━━━━━ RECORDS FOR THIS EXERCISE ━━━━━

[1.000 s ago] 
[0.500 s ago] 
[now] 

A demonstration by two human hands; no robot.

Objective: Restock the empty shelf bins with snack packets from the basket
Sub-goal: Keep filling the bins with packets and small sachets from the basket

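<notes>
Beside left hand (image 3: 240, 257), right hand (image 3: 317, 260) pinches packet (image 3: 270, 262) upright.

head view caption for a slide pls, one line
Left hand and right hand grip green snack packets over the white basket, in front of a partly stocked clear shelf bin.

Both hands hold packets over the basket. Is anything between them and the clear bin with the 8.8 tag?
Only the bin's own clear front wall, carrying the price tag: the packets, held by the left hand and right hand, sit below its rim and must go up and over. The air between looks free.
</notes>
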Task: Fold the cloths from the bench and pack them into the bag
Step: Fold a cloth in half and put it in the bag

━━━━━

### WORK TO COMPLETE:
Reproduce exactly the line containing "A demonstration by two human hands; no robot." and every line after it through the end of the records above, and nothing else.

### WRITTEN RESPONSE:
A demonstration by two human hands; no robot.

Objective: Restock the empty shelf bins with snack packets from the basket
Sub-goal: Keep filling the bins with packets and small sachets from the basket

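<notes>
Beside left hand (image 3: 240, 257), right hand (image 3: 317, 260) pinches packet (image 3: 270, 262) upright.

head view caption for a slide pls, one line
Left hand and right hand grip green snack packets over the white basket, in front of a partly stocked clear shelf bin.

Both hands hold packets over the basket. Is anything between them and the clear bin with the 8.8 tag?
Only the bin's own clear front wall, carrying the price tag: the packets, held by the left hand and right hand, sit below its rim and must go up and over. The air between looks free.
</notes>
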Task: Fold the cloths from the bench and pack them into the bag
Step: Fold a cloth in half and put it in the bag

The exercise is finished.